DESCRIPTION OF THE TASK: Look below for the line that contains "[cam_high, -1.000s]" and the line that contains "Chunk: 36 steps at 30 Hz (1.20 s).", then restate both of them and every line in between, exactly. No picture goes in the copy.

+ + + + +

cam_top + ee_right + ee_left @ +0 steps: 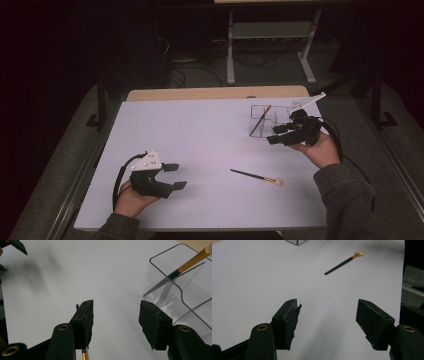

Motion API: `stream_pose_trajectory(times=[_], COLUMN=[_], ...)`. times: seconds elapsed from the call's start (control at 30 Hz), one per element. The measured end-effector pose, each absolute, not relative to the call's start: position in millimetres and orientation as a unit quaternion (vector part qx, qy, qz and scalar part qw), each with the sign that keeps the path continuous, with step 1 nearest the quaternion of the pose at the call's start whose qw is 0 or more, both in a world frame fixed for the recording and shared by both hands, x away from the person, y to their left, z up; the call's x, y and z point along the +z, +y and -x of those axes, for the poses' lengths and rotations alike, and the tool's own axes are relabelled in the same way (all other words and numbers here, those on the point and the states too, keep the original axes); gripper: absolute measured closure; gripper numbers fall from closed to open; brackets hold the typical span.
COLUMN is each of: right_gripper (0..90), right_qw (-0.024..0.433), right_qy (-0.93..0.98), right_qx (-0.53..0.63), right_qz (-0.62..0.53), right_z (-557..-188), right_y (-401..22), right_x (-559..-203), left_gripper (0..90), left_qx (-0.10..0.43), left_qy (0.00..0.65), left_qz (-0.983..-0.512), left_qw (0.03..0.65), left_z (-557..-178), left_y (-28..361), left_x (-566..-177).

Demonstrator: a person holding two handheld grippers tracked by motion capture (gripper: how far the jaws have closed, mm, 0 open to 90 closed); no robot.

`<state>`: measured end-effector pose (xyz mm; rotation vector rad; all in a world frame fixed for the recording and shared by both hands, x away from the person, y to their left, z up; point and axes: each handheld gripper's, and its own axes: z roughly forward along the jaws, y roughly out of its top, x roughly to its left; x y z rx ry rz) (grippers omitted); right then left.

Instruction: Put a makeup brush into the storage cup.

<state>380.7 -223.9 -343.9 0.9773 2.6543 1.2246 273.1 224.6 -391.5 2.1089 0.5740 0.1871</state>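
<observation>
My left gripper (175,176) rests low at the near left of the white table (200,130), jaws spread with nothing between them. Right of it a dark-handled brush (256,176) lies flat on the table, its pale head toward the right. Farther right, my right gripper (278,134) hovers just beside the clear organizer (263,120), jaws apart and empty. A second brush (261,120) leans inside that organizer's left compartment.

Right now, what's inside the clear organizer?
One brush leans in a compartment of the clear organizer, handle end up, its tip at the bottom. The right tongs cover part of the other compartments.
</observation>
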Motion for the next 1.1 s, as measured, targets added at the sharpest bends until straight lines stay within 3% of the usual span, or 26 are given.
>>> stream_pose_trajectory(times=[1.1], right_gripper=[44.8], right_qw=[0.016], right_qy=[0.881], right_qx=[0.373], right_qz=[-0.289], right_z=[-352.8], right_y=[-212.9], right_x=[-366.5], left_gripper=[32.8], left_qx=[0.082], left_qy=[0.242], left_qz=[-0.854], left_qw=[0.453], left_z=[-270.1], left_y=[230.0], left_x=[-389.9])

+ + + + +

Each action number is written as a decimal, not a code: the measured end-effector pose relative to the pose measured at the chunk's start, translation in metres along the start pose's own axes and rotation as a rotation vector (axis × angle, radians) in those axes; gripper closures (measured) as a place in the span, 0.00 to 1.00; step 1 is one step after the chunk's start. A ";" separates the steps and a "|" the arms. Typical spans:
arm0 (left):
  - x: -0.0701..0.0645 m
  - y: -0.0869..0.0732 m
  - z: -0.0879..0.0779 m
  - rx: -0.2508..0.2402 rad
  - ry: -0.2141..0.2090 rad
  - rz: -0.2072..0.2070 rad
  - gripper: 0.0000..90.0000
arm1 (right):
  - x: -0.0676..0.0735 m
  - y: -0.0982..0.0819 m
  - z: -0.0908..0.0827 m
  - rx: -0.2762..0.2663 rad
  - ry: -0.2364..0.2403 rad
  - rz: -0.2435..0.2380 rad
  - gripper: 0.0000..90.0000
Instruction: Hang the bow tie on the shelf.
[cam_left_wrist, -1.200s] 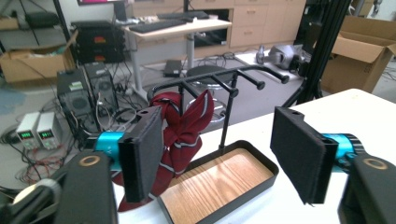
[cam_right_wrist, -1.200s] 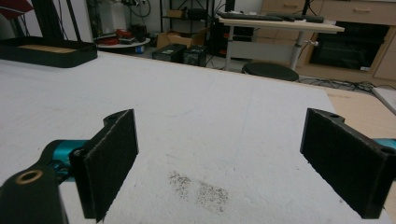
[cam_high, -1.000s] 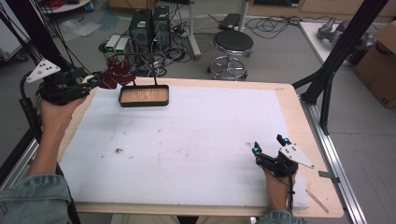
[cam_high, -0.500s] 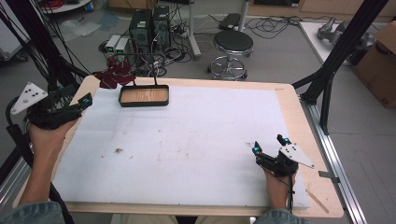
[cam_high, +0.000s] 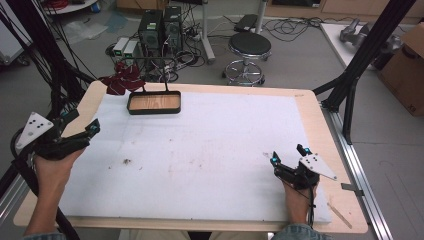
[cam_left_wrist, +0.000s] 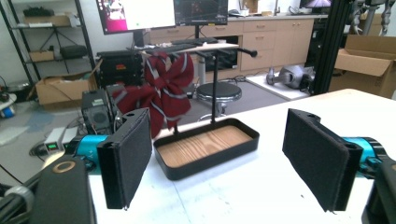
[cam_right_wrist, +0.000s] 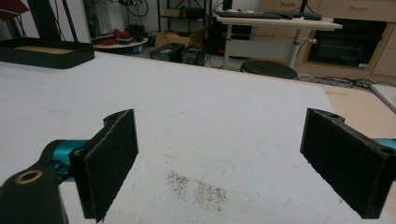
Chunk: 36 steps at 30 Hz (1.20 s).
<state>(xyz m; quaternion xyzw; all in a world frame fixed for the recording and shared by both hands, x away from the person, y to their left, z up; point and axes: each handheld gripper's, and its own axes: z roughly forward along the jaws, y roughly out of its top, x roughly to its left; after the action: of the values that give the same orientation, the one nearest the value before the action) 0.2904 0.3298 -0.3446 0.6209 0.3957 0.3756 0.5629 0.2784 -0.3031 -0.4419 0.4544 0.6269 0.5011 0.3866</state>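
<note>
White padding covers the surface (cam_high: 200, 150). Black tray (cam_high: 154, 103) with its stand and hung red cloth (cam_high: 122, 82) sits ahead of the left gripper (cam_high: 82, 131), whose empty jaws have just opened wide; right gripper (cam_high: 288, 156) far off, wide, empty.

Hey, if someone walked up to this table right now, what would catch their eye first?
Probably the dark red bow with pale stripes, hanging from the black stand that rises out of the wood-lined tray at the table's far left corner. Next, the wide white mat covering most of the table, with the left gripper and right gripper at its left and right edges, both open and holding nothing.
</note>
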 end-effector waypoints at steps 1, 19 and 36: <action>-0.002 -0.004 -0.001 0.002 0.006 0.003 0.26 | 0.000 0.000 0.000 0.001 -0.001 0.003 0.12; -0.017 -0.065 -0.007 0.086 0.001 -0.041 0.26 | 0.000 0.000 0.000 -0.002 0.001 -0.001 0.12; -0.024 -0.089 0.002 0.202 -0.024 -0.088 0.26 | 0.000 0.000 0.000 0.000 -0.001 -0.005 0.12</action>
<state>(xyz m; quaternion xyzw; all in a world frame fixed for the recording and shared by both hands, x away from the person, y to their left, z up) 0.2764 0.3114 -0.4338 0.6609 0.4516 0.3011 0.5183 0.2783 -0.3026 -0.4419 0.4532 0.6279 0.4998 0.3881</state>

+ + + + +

OUTPUT OF THE TASK:
[cam_high, -1.000s] 
[cam_high, -0.500s] 
[cam_high, +0.000s] 
[cam_left_wrist, +0.000s] 
[cam_right_wrist, +0.000s] 
Chunk: 36 steps at 30 Hz (1.20 s).

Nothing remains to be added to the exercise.